Open andreabonvini opened 2 years ago
In src/pointprocess/optimizers/BaseOptimizers
the method optimizeNewton
is responsible for finding the best set of parameters x
based on the currently observed dataset
. The optimization process consists of finding the local minimum of a non-convex likelihood function in the fastest way possible, possibly through the Newton's method.
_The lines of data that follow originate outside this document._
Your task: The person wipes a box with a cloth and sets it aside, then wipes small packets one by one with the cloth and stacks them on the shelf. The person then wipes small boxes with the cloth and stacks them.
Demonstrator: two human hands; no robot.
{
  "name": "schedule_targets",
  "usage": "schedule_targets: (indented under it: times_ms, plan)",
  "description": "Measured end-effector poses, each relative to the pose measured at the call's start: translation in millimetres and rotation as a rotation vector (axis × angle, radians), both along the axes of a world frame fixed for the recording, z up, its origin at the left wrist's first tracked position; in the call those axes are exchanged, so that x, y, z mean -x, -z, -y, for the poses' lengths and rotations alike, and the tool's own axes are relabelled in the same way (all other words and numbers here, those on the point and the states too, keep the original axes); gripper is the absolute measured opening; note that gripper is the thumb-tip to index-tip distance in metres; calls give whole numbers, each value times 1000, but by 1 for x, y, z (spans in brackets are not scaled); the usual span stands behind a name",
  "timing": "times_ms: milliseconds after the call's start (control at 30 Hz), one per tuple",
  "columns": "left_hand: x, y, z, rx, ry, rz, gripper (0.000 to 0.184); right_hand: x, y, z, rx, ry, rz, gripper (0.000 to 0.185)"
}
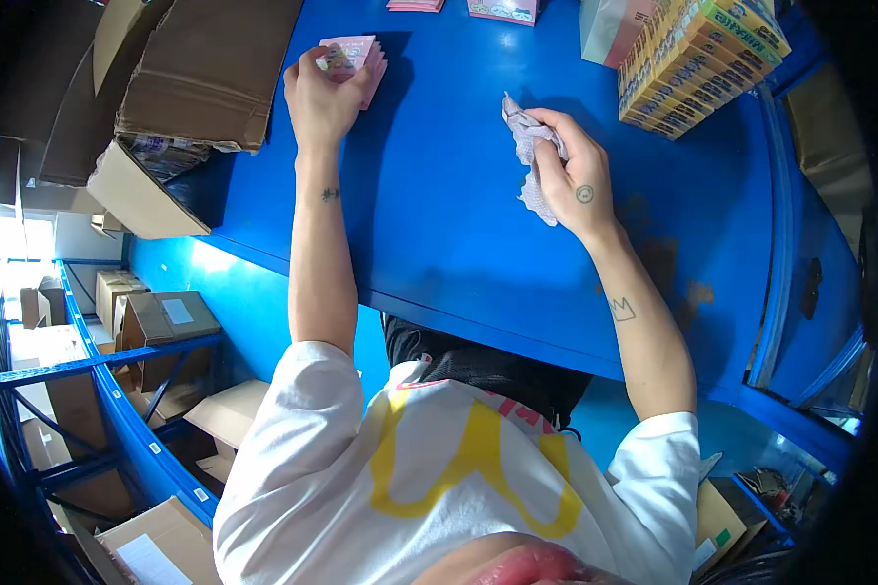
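My left hand (320, 109) is closed around a small stack of pink printed packets (371, 70) at the upper left of the blue table (439, 195). Its fingers curl over the top and hide part of the stack. In my right hand (578, 180) is a crumpled, pale lilac cloth (535, 195), pinched between thumb and fingers. The cloth hangs over the blue surface; whether it touches the table I cannot tell.
Open cardboard boxes (200, 73) stand at the table's left. A tall stack of yellow boxes (698, 68) is at the back right, beside a pale carton (610, 29). More pink packets (502, 10) lie at the far edge. Blue shelving (117, 400) with cartons stands lower left.
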State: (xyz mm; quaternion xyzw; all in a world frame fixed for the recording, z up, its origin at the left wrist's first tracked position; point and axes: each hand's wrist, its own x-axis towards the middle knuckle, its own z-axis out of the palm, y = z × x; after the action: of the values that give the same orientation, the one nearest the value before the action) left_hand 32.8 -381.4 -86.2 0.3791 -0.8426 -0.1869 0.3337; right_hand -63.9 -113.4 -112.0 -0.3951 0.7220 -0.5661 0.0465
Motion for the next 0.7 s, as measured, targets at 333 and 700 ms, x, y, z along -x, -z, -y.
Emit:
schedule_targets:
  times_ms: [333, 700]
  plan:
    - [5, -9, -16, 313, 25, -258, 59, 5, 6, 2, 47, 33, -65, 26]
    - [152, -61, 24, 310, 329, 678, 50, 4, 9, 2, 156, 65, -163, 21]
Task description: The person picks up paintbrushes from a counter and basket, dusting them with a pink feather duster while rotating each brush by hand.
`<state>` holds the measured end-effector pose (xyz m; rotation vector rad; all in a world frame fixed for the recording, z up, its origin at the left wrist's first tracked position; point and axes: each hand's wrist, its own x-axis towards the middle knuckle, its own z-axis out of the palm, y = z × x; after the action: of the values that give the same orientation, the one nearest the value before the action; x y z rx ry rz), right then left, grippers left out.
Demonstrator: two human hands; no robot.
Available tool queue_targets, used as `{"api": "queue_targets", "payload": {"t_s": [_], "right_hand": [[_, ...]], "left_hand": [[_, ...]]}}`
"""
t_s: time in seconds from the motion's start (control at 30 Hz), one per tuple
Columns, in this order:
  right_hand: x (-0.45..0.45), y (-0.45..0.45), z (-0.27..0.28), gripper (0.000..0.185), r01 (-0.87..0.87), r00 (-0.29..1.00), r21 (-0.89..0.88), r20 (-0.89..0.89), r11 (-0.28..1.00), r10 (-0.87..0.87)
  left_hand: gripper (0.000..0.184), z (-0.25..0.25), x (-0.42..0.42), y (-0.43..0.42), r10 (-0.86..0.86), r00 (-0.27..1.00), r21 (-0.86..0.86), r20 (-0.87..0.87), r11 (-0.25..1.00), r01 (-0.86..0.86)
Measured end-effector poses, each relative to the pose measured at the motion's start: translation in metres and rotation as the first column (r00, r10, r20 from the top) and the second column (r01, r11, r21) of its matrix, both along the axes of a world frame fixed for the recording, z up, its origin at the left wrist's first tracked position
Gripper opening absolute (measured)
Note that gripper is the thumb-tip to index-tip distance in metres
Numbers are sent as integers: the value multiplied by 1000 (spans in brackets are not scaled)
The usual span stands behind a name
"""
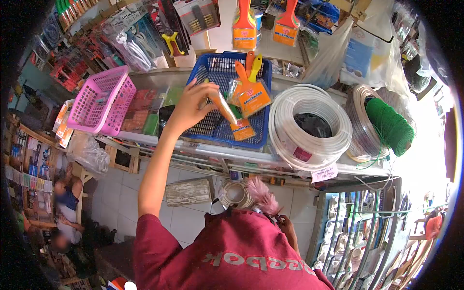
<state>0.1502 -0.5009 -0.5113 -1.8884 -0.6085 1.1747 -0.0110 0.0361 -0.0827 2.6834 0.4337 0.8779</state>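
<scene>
My left hand [197,102] is raised over a blue basket [193,126] on the glass counter, its fingers closed round a packaged paintbrush [224,109]. Several more brushes in orange packaging [254,99] stand or lie in the basket, with orange and yellow handles sticking up; one orange package [242,131] is just below the held brush. Down by my body, my right hand [288,231] is partly hidden by my maroon shirt. It is closed on the dark handle of a pink feather duster [262,195].
A pink basket [102,126] is left on the counter; a white cable coil [285,130] and green twine [390,126] are right. Packaged brushes [245,38] hang above. A wooden block [188,192] lies on the floor. Another person [67,208] is at far left.
</scene>
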Motion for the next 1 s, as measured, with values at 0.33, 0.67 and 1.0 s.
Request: {"api": "queue_targets", "payload": {"t_s": [0.33,0.67,1.0], "right_hand": [[-25,52,137,25,33,915,112,397,993,-75],[-13,92,237,11,-180,601,620,684,764,-414],[3,125,318,34,104,744,538,516,837,-424]], "left_hand": [[34,-10,-14,-72,152,839,-776,522,492,394],[39,-61,-43,-153,20,917,-915,399,67,397],[39,-58,-55,-172,56,924,-926,378,43,376]]}}
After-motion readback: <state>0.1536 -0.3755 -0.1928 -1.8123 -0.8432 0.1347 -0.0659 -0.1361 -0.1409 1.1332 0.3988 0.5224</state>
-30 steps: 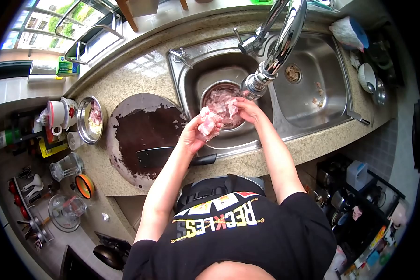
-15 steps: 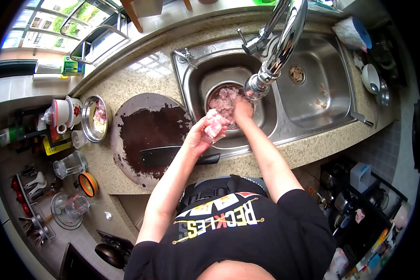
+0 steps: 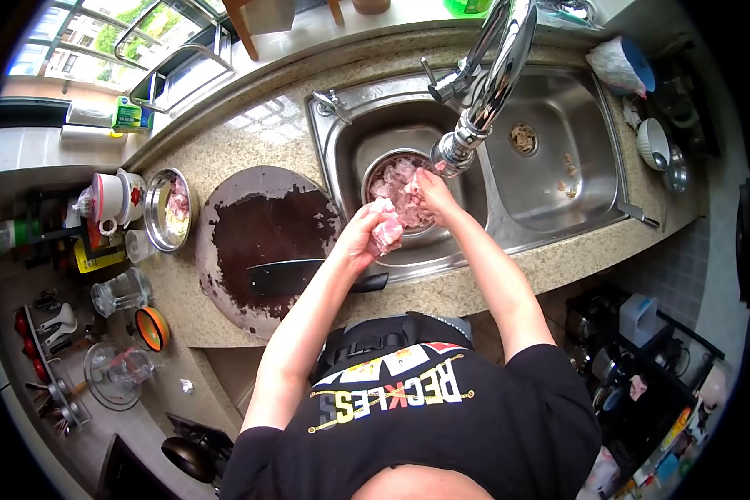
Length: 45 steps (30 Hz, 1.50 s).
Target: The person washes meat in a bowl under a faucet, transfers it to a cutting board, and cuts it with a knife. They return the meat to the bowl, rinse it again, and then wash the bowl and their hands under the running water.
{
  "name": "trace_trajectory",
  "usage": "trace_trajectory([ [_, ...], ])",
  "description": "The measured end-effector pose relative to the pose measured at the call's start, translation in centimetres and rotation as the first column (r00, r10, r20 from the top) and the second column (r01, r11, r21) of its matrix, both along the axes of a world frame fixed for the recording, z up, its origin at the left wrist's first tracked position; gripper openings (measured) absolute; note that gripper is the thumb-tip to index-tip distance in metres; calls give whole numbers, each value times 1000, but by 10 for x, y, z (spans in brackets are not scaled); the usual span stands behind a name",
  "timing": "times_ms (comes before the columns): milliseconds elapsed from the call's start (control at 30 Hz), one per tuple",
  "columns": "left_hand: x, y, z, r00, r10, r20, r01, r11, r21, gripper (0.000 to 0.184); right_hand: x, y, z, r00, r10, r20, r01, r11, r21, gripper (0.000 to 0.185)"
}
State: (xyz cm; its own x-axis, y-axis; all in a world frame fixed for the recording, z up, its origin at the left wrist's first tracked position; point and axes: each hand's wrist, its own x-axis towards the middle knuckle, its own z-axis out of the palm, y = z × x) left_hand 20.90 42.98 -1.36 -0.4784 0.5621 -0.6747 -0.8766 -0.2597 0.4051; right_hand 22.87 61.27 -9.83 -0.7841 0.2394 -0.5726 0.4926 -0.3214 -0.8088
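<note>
Chunks of raw meat [image 3: 386, 232] rest in my left hand [image 3: 360, 239], its fingers curled round them at the near left rim of a metal bowl. That bowl [image 3: 370, 169] stands in the left sink basin and holds more raw meat pieces [image 3: 396, 182] in liquid. Over the bowl's right side is my right hand [image 3: 433, 195], its fingers pinched on a small pinkish piece of meat [image 3: 414, 185]. The chrome faucet [image 3: 454, 152] hangs just beyond my right hand.
A round cutting board [image 3: 225, 250] lies left of the sink with a black-handled cleaver [image 3: 287, 277] on it. Farther left, a metal bowl [image 3: 154, 212] holds meat and pale bits. The right basin [image 3: 550, 167] has scraps in its drain and on its floor.
My right hand has risen out of the meat in the bowl, now with a piece in its fingers. My left hand keeps its meat at nearly the same spot.
</note>
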Motion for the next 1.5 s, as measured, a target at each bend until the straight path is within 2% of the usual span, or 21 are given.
trace_trajectory([
  [67,3,3,-9,1000,1,-12,-2,998,-63,29,4,5,14,996,0,91,33,934,-356,39],
  [133,5,6,-20,989,-60,-132,36,984,-174,28,10,-2,22,997,-62,41,73,897,-436,30],
  [200,7,11,-20,974,-79,-213,33,977,-212,26,10,-13,51,995,-95,37,99,815,-571,43],
  [233,7,13,-22,972,-92,-218,42,974,-222,31,15,-9,37,994,-36,-102,-44,731,-681,36],
  [267,6,14,-28,969,-105,-222,52,971,-232,36,16,-13,34,994,-35,-105,-46,732,-680,36],
  [333,5,13,-42,961,-126,-248,73,975,-212,46,18,-22,28,968,115,-221,-167,958,-231,29],
  [400,5,17,-42,872,-208,-442,23,922,-388,54,18,-19,48,967,196,-164,-233,940,-250,27],
  [533,2,16,-13,889,-292,-353,135,904,-407,59,25,-14,62,931,311,-192,-350,911,-218,33],
  [733,5,19,-32,944,-102,-314,14,962,-272,40,34,-14,74,938,247,-242,-323,875,-361,42],
  [833,0,14,-31,965,-116,-234,62,971,-229,34,30,-12,73,846,367,-386,-454,876,-161,47],
  [933,-2,12,-31,980,-32,-199,6,992,-128,36,28,-9,81,867,375,-327,-460,855,-241,49],
  [1000,-6,12,-20,988,-16,-156,3,996,-84,41,25,1,77,867,343,-362,-444,861,-246,49],
  [1067,-9,10,-9,991,21,-131,-19,1000,13,47,22,19,75,967,145,-210,-226,871,-437,47],
  [1133,-16,3,-8,984,5,-177,8,997,74,51,17,34,30,982,54,-180,-130,889,-439,42],
  [1200,-20,2,4,970,17,-241,3,997,83,51,7,33,37,995,84,47,-78,989,-124,38],
  [1267,-25,-1,4,968,-23,-250,42,997,72,50,3,24,18,992,42,116,-33,997,-75,40],
  [1333,-27,0,8,965,-56,-256,79,994,80,51,0,13,-57,975,220,46,-209,812,545,45],
  [1400,-27,1,8,964,-63,-260,83,994,68,52,0,-3,-76,978,167,123,-206,722,660,51],
  [1433,-26,2,8,963,-66,-262,85,995,61,53,3,-13,-118,992,83,100,-129,536,834,55],
  [1467,-27,1,10,962,-69,-263,87,995,56,53,1,-22,-118,988,-21,150,-111,575,810,56],
  [1500,-28,-1,12,964,-82,-251,95,995,38,54,3,-24,-117,963,79,256,-249,621,743,57],
])
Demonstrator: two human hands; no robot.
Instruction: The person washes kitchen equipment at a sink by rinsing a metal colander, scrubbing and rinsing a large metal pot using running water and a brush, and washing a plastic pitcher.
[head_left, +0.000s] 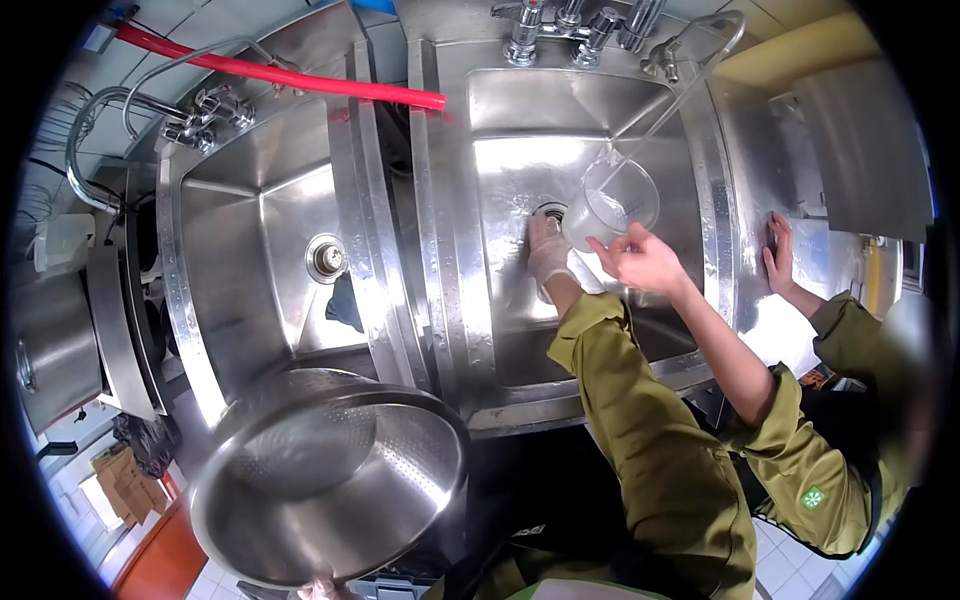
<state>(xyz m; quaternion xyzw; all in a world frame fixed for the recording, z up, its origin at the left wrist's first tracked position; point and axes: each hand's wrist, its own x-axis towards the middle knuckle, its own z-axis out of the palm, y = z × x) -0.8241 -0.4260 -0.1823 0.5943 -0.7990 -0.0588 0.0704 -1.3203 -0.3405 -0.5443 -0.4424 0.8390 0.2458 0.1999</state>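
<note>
At the bottom edge, my gloved left hand [325, 589] grips the rim of a large steel colander [410, 465], which is tilted beside the sinks. My right hand [547, 250], in a clear glove, reaches into the right sink [510, 330]. Its fingers stretch toward the drain [552, 212] and seem to lie on the basin floor near it. Just to the right, a co-worker's bare hand [640, 262] holds a clear measuring jug [618, 200] under a thin spout [690, 92]. Whether water is running is hard to tell.
The left sink [225, 250] has its own drain [325, 258] and a dark cloth [344, 302]. Across the divider lies a red hose [290, 75]. Taps [560, 35] line the back. The co-worker's other hand [779, 255] rests on the right-hand steel surface.
</note>
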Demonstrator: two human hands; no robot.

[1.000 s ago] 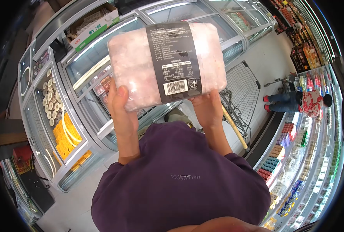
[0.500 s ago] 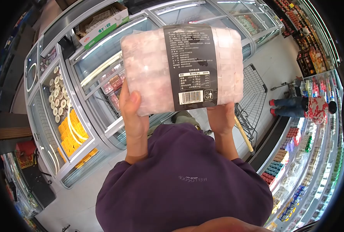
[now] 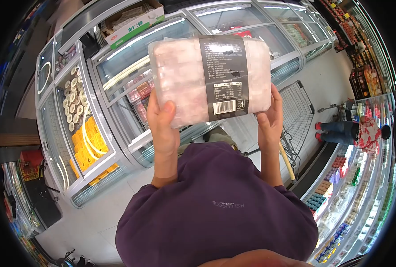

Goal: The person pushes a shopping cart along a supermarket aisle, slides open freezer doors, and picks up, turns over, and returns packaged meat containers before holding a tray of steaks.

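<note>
A large clear-wrapped package of pale pink pieces (image 3: 180,80) is held up in front of me, with a black label band (image 3: 224,73) around it showing white print and a barcode. My left hand (image 3: 162,120) grips its lower left corner, thumb on the front face. At the lower right corner, my right hand (image 3: 270,118) holds the edge, its thumb near the bottom and its fingers partly hidden behind the package.
Glass-topped freezers (image 3: 117,153) stretch behind the package, with a white and green box (image 3: 138,29) on top. A wire cart (image 3: 296,107) stands at the right. Beyond it, a person (image 3: 353,131) is near stocked shelves (image 3: 340,196).
The package has tilted slightly and looks a little smaller. My right hand has shifted from beneath its lower edge to its right side. The surroundings have slid rightward in view.
</note>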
While the computation of the gradient vector and hessian matrix w.r.t. the likelihood function for each available optimizer is reliable (and well tested), the current implementation of the optimization routine could be surely enhanced, since in certain situations it isn't able to reach convergence or it takes too much time (measured in number of iterations) before doing so.
The current pseudocode is presented below:
x_new = SOME_INITIAL_POINT
ftol = 1e-5 // or gtol = 1e-5
fdiff = + INF // or gnorm = + INF
while (fdiff > ftol) // or (gnorm > gtol)
x_old = x_new
// Compute current gradient vector.
g = gradient(x_old)
// Compute current hessian matrix.
H = hessian(x_old)
// See "Useful Links" for the rationale behind this if statement.
if isPositiveDefinite(H)
x_new = computeNewtonRaphsonUpdateWithLineSearch(x_old,H,g)
else
x_new = computeGradientDescentUpdateWithLineSearch(x_old,g)
fdiff = abs(f(x_new) - f(x_old)) // or gnorm = computeNorm(g)
Useful links:
One idea could be to slightly change the hessian matrix if it's not positive definite to adjust the update direction, instead of relying on gradient descent, as explained here.
Since this is probably the most important function of the library at the moment, I'm going to develop an internal tool/executable to easily benchmark a proposed solution.
There are surely better ways to find the local minimum of a non-convex multidimensional function.